His first time in college, which he attended right after high school, had been an “unmitigated disaster,” Stascavage recalls. He only lasted three semesters with a GPA hovering around a 2.0. After taking a wide array of courses at several community colleges in Connecticut, and then working as an apprentice for a writer in California, Stascavage joined the military as an intelligence analyst in August 2006.
“I joined for personal and patriotic reasons: the war in Iraq was going poorly, and I wanted to give my life meaning instead of feeling like I was perennially drifting,” he said. “I went in lazy; I came out with a healthy work ethic and desire to be the best at whatever I did. I went in lost; I came out with a deep appreciation of the benefits we have in America, with a much better understanding of the nature of the world, and with a fundamental desire to improve the world around me. The only thing standing in my way of accomplishing that goal was a piece of paper: a degree.”

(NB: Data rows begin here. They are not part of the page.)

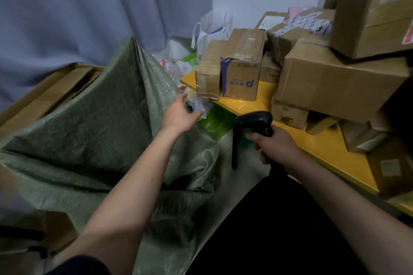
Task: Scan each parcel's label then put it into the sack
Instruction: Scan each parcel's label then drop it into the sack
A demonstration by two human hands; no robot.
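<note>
Fingers (196, 114) of the left hand (178, 116) reach out at mid-frame, spread and relaxed, touching a small clear plastic parcel (197, 104) that hangs off the yellow table's (321, 145) near corner, though whether they grip it I cannot tell; the right hand (274, 143), lower right of centre, is clamped round a black scanner (254, 121); the green woven sack (107, 123) slumps open across the left half of the frame, just beside the left hand; brown cardboard boxes (335, 82) crowd the table at upper right; a white plastic bag (212, 27) stands behind them, against the grey curtain (73, 6).
</note>
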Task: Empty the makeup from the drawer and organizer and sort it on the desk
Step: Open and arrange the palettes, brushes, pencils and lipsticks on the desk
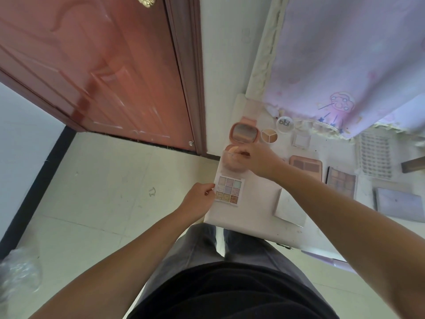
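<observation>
A small nine-pan pastel eyeshadow palette (229, 190) lies on the white desk (248, 217) near its left edge; my left hand (199, 201) pinches its left side. My right hand (257, 160) reaches across and holds the peach puff of an open pink compact (232, 161), whose mirrored lid (244, 133) stands open behind it. Farther back lie a round three-shade concealer pot (269, 136) and a round clear lid (285, 124). To the right lie a brown four-pan palette (305, 165) and a larger multi-pan palette (341, 180).
A square white compact (301, 140) and a white basket organizer (374, 155) sit at the back right under a pink curtain (345, 65). A white card (291, 209) and a lilac case (400, 204) lie nearer. A red door (92, 65) stands left; tiled floor lies below.
</observation>
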Action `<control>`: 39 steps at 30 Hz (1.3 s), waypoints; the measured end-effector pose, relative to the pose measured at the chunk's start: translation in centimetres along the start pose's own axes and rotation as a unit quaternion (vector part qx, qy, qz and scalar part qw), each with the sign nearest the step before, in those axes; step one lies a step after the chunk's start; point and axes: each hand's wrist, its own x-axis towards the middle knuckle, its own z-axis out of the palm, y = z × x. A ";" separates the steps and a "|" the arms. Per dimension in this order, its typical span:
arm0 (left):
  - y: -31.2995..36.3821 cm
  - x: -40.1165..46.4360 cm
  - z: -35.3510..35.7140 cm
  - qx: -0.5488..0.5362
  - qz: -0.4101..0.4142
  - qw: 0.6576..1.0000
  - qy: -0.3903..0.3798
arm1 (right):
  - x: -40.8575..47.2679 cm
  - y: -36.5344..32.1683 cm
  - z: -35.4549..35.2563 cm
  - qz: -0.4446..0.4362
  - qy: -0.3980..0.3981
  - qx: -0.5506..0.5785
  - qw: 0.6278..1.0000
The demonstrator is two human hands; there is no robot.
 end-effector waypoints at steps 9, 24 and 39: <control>2.4 0.4 -0.1 0.056 0.073 0.992 0.091 | -1.9 3.9 -4.0 0.110 0.095 0.077 0.986; 11.0 4.2 8.9 -0.401 -0.150 0.904 -0.024 | -3.4 8.5 0.3 0.030 0.058 -0.238 0.969; 9.9 2.8 9.4 -0.713 -0.165 0.662 -0.163 | -6.7 8.3 -5.7 -0.017 -0.061 -0.021 0.998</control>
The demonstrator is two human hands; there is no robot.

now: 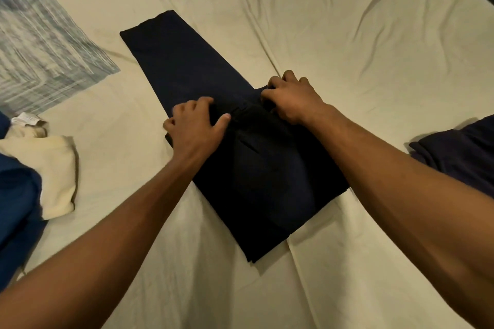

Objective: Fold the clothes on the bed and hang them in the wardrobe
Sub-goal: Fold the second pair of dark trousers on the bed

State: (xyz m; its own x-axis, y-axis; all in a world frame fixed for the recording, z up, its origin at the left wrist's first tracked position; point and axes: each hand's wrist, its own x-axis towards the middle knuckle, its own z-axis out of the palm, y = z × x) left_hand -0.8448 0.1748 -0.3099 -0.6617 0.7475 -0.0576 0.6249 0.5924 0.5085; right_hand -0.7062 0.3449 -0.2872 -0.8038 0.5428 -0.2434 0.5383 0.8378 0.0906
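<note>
Both hands on the dark navy trousers (240,157), centre of frame, lying diagonally on the bed sheet (334,35). Left hand (196,128): fingers curled over the edge of a folded layer, thumb splayed out flat on top, so it grips the fabric. Right hand (291,100): fingers bent, knuckles up, pinching a bunched ridge of cloth at the fold's right end. The fabric between the two hands is puckered into a short crease; elsewhere the trousers are smooth, matte, a flat woven look. Shape: long strip, narrow squared end pointing to upper left, wider doubled-over section toward lower right with stacked layer edges visible at the lower corner. Both forearms bare, extended from the lower corners of frame and converging on the fold line. Sheet is cream, soft, with long wrinkles radiating toward upper right. Upper left: pillow (40,43) with blue-grey streaked print, squarish, flat. Left edge: crumpled cream garment (53,168) with a white label showing, lying partly on a blue garment (16,208). Right edge: another dark garment (459,152), loosely heaped, well apart from the trousers.
</note>
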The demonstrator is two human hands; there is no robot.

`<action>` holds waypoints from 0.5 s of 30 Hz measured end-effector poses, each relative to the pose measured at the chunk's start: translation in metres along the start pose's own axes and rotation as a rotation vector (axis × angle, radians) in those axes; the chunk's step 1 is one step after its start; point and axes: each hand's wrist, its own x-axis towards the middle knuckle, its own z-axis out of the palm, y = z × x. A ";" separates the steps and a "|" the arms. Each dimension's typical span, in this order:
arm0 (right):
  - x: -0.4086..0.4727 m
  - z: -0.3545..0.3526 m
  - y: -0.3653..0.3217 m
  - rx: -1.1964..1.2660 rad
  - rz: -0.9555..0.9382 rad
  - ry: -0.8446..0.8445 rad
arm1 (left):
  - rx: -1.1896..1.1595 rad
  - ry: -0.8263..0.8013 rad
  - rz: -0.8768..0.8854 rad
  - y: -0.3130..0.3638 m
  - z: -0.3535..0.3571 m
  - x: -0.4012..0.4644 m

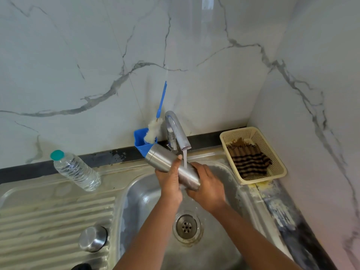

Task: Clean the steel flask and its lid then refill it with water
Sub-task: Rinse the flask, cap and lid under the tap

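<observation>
The steel flask (165, 159) lies tilted over the sink basin (144, 193), its neck end pointing up and left toward the wall. My left hand (169, 180) grips its middle, thumb on top. My right hand (207, 185) wraps around the lower end of the flask. A thin stream of water (185, 158) runs from the chrome tap (177, 131) onto the flask between my hands. The steel lid (93, 238) sits upright on the ribbed drainboard (48, 221) at the left.
A clear plastic water bottle (77, 171) with a teal cap stands on the drainboard. A blue-handled bottle brush (155, 125) leans in a blue holder (141, 142) behind the tap. A cream basket (276, 160) with a striped cloth sits right of the sink. The drain (186, 227) is open.
</observation>
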 end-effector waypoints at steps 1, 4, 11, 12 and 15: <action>0.000 0.001 0.002 0.099 -0.018 -0.038 | -0.010 0.030 0.011 -0.001 -0.001 -0.001; 0.008 -0.007 0.015 0.677 0.138 -0.397 | -0.060 -0.058 0.066 0.005 -0.012 0.005; 0.028 -0.006 -0.013 1.095 0.570 -0.323 | -0.266 -0.195 0.077 0.014 -0.035 0.012; 0.031 -0.003 -0.017 1.135 0.676 -0.252 | -0.250 -0.222 0.089 0.013 -0.039 0.012; 0.036 0.009 -0.024 1.245 0.892 -0.126 | -0.162 -0.267 0.092 0.010 -0.047 0.006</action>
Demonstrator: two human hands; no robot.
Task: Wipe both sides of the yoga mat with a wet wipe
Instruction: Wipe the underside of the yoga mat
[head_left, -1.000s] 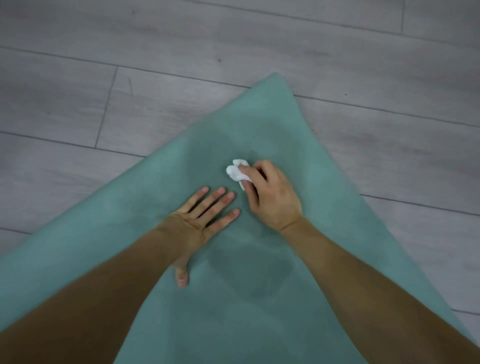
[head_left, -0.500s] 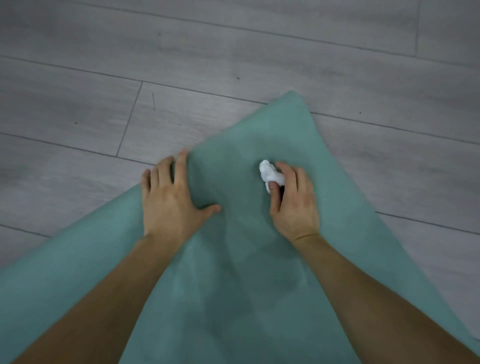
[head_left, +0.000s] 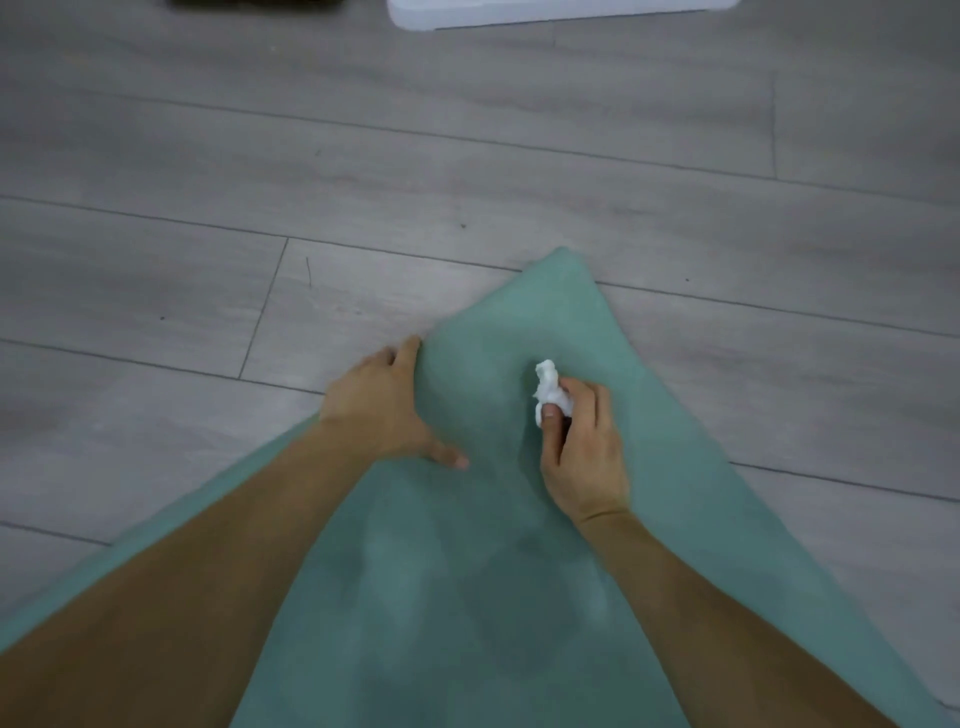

After leaving the military, Stascavage enrolled at Norwalk Community College and began working towards an accounting degree. True to the 4.0-or-bust promise he made to himself, the semesters passed and Stascavage received perfect grades on his transcript. Focusing on his future, Stascavage had just started looking at four-year colleges when representatives from The Posse Foundation arrived on campus.
Posse, which has been around since the 1980s, is a program designed to give nontraditional students, recruited and vetted from high schools in inner cities, an opportunity to attend top colleges. In exchange for free tuition, these students are charged with changing the atmosphere on campus by assuming leadership roles. In 2013, veterans were added to the list of nontraditional students, and the inaugural class was accepted at Vassar. A year later, Wesleyan followed suit. In late 2013, after mountains of paperwork and a competitive group interview, Stascavage was accepted at Wesleyan and is working towards a degree in economics.
“My experience in intelligence allowed me to understand the true nature of the world, especially with respect to politics, diplomacy, military and relations, but there is another facet — the economy,” he said. “I want to understand how the economy works in order to have a better understand about how the world works. In other words, my personal view is that there are two great powers in this world — the military and the economy — and they both relate to each other directly. I need to understand the other half to have a complete picture.”